In July 2008, Chicago police officers pulled over a Suburban at the request of another Chicago police officer, who was a member of a Drug Enforcement Administration (“DEA”) task force. A subsequent warrantless search of the vehicle, in which defendant-appellant Aaron Williams was a passenger, revealed a brick of cocaine.

The district court denied William’s motion to suppress the drug evidence on the grounds that the DEA task force had probable cause for the search, which could be imputed to the officers under the collective knowledge doctrine.

On March 31, 2009, Williams filed a motion to suppress the evidence seized by police following the July 16, 2008 traffic stop. At a hearing on the motion, Chicago Police Officer Simon testified that, after following the Suburban for a period of time without observing any traffic violations, he pulled alongside the vehicle. Simon testified that he could see that the passenger-side occupant was not wearing a seat belt, and that he stopped the Suburban based on that violation.

While Illinois law requires drivers and (most) passengers of motor vehicles to wear seatbelts, 625 ILCS 5/12-603.1(a), a police officer “may not search or inspect a motor vehicle, its contents, the driver or a passenger solely because of” a driver or passenger’s failure to wear a seat belt, id. at § 603.1(f); see also 725 ILCS 5/108-1(3). Simon testified that, at the time of the stop, he was aware that the seat belt violation would not justify a search of the vehicle or its occupants.

According to Simon, when he approached the vehicle, he saw “crumbs” of marijuana on the center console and two cigar-like objects in the open ashtray. Based on what he believed to be marijuana in plain view, Simon ordered the occupants to exit the vehicle.

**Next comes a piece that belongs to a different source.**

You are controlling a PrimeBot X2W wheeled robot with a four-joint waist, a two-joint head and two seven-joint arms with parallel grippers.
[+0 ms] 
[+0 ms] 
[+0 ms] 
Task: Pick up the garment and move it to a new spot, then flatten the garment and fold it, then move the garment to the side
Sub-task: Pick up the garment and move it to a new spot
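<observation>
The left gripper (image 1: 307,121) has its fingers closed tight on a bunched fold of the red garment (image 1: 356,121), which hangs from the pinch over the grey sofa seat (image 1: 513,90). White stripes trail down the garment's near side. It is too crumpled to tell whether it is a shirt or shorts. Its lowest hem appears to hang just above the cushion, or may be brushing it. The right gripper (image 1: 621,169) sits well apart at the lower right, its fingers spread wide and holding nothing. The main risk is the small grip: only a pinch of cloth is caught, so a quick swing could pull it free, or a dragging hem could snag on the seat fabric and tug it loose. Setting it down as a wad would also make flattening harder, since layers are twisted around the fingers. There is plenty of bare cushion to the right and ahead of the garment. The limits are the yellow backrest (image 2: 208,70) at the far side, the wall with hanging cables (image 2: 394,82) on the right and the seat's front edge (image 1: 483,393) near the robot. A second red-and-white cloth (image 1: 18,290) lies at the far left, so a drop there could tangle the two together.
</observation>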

Williams also testified at the suppression hearing. He acknowledged that there were two unsmoked marijuana cigars in the ashtray, but stated that he had closed the ashtray when the vehicle was pulled over. He also testified that there were no “crumbs” or any other marijuana on the center console.

The district court concluded that Simon’s testimony was not credible. In reaching that conclusion, the district court relied on Simon’s manner of testifying, as well as on Simon’s professed strategy for effecting the desired search, which the court concluded made “little sense.”

Finding Simon not to be credible, the district court determined that the search of the Suburban was not supported by the seat belt violation the officers testified that they observed, or the marijuana the officers testified they observed in plain view in the Suburban.

The district court nevertheless denied William’s motion to suppress, concluding that the DEA’s wiretap investigation and surveillance evidence gave the CPD officers probable cause to search the Suburban under the collective knowledge doctrine.

B.  Collective Knowledge Doctrine.

Having determined that the DEA task force had probable cause to search the vehicle, we consider whether the information known to the task force can be imputed to Chicago Police Officer Simon under the collective knowledge doctrine. The collective knowledge doctrine permits an officer to stop, search, or arrest a suspect at the direction of another officer or police agency, even if the officer himself does not have firsthand knowledge of facts that amount to the necessary level of suspicion to permit the given action.

There is no Fourth Amendment violation if the knowledge of the officer directing the stop, search, or arrest—or the collective knowledge of the agency for which he works—is sufficient to constitute probable cause. United States v. Harris, 585 F.3d 394, 400 (7th Cir. 2009).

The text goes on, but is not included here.